» **Material supplied**
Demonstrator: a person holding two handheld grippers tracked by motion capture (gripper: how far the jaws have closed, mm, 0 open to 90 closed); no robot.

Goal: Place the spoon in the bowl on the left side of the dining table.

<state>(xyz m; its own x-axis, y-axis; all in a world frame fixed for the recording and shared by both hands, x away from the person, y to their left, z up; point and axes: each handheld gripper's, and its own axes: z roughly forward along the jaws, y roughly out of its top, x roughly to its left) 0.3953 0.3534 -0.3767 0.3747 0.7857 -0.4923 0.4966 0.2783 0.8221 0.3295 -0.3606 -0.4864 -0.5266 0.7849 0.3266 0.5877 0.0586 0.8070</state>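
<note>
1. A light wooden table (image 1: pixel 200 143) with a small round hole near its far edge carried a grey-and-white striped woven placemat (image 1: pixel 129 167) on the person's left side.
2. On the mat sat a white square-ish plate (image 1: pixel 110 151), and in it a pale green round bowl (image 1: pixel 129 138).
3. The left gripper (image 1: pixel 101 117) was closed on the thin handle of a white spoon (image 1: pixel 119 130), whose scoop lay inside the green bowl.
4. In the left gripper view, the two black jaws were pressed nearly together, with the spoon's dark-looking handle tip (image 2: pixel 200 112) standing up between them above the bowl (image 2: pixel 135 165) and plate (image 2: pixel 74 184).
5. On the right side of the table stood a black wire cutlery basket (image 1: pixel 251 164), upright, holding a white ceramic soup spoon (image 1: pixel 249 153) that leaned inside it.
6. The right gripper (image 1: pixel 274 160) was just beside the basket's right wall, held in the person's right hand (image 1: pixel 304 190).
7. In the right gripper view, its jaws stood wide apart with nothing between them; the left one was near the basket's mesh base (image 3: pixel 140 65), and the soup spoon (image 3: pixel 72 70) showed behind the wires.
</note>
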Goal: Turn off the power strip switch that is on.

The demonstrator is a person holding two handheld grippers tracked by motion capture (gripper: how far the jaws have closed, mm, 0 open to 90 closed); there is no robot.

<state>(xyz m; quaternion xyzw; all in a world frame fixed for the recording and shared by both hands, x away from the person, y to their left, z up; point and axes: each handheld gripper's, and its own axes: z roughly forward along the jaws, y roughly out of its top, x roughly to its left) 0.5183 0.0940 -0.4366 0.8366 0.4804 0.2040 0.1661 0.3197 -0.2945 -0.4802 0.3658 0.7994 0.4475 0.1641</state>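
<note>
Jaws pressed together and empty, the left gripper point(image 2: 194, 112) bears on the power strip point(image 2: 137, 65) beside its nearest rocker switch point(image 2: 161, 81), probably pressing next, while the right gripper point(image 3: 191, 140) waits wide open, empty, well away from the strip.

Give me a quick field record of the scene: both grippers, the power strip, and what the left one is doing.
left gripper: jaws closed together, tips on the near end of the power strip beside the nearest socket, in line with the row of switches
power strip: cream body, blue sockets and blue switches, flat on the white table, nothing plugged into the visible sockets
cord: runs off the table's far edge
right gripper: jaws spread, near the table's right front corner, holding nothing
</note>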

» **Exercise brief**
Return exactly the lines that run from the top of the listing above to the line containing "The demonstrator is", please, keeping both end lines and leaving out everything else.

» **Answer for the task**
Demonstrator: a person holding two handheld grippers tracked by motion capture (gripper: how far the jaws have closed, mm, 0 open to 90 closed); no robot.

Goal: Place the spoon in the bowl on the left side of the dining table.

<state>(xyz m; its own x-axis, y-axis; all in a world frame fixed for the recording and shared by both hands, x away from the person, y to their left, z up; point and axes: each handheld gripper's, and its own axes: z roughly forward along the jaws, y roughly out of its top, x roughly to its left) 0.3953 0.3534 -0.3767 0.3747 0.7857 -0.4923 0.4966 0.2783 0.8221 0.3295 -0.3606 -0.4864 -0.5266 0.7849 0.3266 0.5877 0.0586 0.8070</state>
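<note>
1. A light wooden table (image 1: pixel 200 143) with a small round hole near its far edge carried a grey-and-white striped woven placemat (image 1: pixel 129 167) on the person's left side.
2. On the mat sat a white square-ish plate (image 1: pixel 110 151), and in it a pale green round bowl (image 1: pixel 129 138).
3. The left gripper (image 1: pixel 101 117) was closed on the thin handle of a white spoon (image 1: pixel 119 130), whose scoop lay inside the green bowl.
4. In the left gripper view, the two black jaws were pressed nearly together, with the spoon's dark-looking handle tip (image 2: pixel 200 112) standing up between them above the bowl (image 2: pixel 135 165) and plate (image 2: pixel 74 184).
5. On the right side of the table stood a black wire cutlery basket (image 1: pixel 251 164), upright, holding a white ceramic soup spoon (image 1: pixel 249 153) that leaned inside it.
6. The right gripper (image 1: pixel 274 160) was just beside the basket's right wall, held in the person's right hand (image 1: pixel 304 190).
7. In the right gripper view, its jaws stood wide apart with nothing between them; the left one was near the basket's mesh base (image 3: pixel 140 65), and the soup spoon (image 3: pixel 72 70) showed behind the wires.
</note>
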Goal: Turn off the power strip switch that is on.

The demonstrator is a person holding two handheld grippers tracked by motion capture (gripper: how far the jaws have closed, mm, 0 open to 90 closed); there is no robot.

There is nothing further to the answer.